— Work required —
Using the data below, copy every line that contains the word "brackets".

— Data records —
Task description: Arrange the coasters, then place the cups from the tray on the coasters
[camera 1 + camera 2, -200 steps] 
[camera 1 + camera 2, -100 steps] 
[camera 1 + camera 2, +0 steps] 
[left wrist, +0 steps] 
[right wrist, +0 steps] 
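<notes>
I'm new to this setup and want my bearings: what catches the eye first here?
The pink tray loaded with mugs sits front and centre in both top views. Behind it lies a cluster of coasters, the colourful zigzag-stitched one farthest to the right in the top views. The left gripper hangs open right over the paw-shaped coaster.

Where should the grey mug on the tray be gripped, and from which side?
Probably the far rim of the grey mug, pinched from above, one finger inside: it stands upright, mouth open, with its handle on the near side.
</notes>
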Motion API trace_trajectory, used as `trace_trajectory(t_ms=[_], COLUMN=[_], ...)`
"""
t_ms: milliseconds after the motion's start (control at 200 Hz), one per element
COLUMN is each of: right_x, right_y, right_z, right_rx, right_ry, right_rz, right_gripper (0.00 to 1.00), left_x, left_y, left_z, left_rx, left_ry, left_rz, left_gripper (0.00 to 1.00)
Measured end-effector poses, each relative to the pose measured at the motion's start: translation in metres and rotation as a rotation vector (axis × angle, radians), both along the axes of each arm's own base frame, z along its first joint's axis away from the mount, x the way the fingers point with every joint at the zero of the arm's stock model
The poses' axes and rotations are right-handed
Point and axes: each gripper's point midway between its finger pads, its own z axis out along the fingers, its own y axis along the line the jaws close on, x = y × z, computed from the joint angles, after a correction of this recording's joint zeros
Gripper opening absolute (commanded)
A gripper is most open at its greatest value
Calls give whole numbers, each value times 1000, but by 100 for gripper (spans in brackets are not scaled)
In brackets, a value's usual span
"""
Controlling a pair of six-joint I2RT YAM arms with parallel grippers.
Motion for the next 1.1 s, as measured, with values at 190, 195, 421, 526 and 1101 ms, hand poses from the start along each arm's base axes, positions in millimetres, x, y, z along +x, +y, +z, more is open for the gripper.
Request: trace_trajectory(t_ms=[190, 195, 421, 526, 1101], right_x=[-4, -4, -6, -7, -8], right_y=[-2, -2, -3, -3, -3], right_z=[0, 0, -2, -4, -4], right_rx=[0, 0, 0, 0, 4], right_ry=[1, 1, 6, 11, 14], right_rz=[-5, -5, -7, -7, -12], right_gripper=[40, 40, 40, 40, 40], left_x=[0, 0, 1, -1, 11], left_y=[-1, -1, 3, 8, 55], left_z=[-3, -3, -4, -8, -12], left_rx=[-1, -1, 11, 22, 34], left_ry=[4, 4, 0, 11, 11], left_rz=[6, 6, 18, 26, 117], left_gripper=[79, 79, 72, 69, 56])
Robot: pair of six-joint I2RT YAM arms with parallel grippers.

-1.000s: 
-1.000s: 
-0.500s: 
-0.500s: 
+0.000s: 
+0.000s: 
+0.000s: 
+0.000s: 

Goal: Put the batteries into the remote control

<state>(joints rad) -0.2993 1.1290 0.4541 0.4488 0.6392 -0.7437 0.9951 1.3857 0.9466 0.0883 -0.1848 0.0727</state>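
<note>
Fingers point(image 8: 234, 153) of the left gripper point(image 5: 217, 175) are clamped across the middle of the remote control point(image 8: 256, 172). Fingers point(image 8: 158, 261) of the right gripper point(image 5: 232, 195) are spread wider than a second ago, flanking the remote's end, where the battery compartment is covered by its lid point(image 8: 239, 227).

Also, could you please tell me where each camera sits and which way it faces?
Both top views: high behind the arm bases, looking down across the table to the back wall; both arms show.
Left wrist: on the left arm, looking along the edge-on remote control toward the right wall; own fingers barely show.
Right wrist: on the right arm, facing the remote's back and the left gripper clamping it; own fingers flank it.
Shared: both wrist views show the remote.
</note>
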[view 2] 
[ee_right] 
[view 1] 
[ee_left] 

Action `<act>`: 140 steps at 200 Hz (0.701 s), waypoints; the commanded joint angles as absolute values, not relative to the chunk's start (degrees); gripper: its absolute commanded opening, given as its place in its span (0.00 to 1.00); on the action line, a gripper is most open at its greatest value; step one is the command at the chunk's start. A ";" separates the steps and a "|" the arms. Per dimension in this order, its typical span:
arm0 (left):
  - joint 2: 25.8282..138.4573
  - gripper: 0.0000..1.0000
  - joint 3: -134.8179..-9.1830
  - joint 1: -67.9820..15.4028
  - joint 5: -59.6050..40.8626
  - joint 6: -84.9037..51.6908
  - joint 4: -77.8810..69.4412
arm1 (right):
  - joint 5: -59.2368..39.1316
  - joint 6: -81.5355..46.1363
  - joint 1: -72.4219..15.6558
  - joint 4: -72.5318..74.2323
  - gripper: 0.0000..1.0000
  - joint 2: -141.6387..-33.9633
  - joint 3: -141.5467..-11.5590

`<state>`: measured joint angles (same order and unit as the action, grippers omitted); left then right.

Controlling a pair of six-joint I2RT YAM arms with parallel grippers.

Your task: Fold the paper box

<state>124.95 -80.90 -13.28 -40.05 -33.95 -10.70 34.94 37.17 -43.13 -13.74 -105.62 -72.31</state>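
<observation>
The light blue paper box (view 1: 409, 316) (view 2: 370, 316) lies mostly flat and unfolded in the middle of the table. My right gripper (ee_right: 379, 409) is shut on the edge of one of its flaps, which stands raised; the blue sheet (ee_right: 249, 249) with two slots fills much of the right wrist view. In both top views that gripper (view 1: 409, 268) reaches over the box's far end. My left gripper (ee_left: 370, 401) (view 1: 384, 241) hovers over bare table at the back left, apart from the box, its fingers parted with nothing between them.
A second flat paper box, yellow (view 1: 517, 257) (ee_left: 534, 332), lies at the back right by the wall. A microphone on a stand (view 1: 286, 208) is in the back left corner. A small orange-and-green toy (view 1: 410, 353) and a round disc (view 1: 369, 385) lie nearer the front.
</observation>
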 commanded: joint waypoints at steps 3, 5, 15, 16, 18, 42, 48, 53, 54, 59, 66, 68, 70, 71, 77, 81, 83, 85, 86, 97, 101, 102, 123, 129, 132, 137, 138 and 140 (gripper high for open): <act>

— Solution for this exercise —
Calls give whole numbers, each value times 1000, but by 100 for gripper (spans in brackets are not scaled)
In brackets, a value's usual span

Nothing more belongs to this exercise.